WHAT NEEDS TO BE DONE: The complete data, repeated exactly, should form your response.

GIVEN INFORMATION:

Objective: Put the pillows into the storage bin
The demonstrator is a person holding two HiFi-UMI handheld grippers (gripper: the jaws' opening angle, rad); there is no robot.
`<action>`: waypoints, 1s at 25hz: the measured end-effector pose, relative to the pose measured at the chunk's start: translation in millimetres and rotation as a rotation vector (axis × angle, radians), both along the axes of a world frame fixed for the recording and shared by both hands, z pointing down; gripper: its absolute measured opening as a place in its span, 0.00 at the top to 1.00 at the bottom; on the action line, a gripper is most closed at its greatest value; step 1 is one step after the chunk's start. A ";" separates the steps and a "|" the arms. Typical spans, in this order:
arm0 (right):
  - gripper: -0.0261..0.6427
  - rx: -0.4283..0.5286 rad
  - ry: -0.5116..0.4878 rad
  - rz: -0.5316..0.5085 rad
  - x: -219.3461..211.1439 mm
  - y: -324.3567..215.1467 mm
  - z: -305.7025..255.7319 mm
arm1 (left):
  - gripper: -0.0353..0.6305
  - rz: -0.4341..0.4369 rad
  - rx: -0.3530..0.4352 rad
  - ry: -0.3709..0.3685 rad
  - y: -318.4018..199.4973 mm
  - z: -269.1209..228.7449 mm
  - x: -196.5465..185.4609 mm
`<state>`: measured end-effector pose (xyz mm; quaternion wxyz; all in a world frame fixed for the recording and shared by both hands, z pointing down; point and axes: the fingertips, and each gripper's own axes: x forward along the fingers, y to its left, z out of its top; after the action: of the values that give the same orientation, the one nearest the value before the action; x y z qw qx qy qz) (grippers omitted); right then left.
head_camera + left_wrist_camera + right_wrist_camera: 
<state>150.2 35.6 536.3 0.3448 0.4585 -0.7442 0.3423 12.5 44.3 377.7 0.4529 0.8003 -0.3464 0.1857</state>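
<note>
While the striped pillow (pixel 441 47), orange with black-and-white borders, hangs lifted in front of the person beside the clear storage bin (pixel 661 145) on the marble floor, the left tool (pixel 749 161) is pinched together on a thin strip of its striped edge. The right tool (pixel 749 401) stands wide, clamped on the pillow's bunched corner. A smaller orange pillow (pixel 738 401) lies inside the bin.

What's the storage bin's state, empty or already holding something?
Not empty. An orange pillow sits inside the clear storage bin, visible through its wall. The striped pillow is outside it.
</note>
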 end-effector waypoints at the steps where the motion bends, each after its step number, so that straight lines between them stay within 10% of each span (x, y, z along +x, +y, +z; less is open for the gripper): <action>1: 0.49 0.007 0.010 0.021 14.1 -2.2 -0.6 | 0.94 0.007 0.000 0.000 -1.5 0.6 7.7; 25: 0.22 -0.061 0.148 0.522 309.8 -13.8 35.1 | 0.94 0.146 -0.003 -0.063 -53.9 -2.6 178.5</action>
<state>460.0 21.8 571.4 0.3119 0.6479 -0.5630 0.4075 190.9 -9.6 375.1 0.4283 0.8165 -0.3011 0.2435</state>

WRITTEN ANSWER:
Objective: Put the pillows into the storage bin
The demonstrator is a person holding two HiFi-UMI handheld grippers (gripper: the jaws' opening angle, rad); there is no robot.
`<action>`: waypoints, 1s at 25hz: the measured end-effector pose, relative to the pose measured at the chunk's start: translation in millimetres and rotation as a rotation vector (axis × angle, radians), both along the axes of a world frame fixed for the recording and shared by both hands, z pointing down; gripper: its absolute measured opening as a place in its span, 0.00 at the top to 1.00 at the bottom; on the action line, a gripper is most closed at its greatest value; step 1 is one step after the chunk's start. A ";" separates the steps and a "|" the arms. Typical spans, in this order:
arm0 (right):
  - gripper: -0.0261..0.6427
  - rx: -0.4283..0.5286 rad
  - ry: -0.5116..0.4878 rad
  - rz: -0.5316..0.5085 rad
  - x: -219.3461..211.1439 mm
  - y: -324.3567..215.1467 mm
  - z: -305.7025..255.7319 mm
arm1 (left):
  - gripper: -0.0353..0.6305
  - rz: -0.4341..0.4369 rad
  - rx: -0.3530..0.4352 rad
  - ry: -0.3709..0.3685 rad
  - y: -318.4018..199.4973 mm
  - z: -269.1209..228.7449 mm
  - x: -196.5465..185.4609 mm
`<state>`: measured end-effector pose (xyz mm; quaternion wxyz; all in a world frame fixed for the recording and shared by both hands, z pointing down; point and axes: the fingertips, and each gripper's own axes: x forward along the fingers, y to its left, z out of its top; after the action: of the values that give the same orientation, the one nearest the value before the action; x y z qw qx qy qz) (grippers omitted); right then left.
head_camera + left_wrist_camera + right_wrist_camera: 
<state>150.2 35.6 536.3 0.3448 0.4585 -0.7442 0.3423 12.5 44.3 377.7 0.4529 0.8003 -0.3464 0.1857</state>
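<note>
While the striped pillow (pixel 441 47), orange with black-and-white borders, hangs lifted in front of the person beside the clear storage bin (pixel 661 145) on the marble floor, the left tool (pixel 749 161) is pinched together on a thin strip of its striped edge. The right tool (pixel 749 401) stands wide, clamped on the pillow's bunched corner. A smaller orange pillow (pixel 738 401) lies inside the bin.

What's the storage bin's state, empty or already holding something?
Not empty. An orange pillow sits inside the clear storage bin, visible through its wall. The striped pillow is outside it.
</note>
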 end-effector waypoints at the steps where the motion bends, each after its step number, so that straight lines between them stay within 10% of each span (x, y, z along +x, +y, +z; less is open for the gripper): <action>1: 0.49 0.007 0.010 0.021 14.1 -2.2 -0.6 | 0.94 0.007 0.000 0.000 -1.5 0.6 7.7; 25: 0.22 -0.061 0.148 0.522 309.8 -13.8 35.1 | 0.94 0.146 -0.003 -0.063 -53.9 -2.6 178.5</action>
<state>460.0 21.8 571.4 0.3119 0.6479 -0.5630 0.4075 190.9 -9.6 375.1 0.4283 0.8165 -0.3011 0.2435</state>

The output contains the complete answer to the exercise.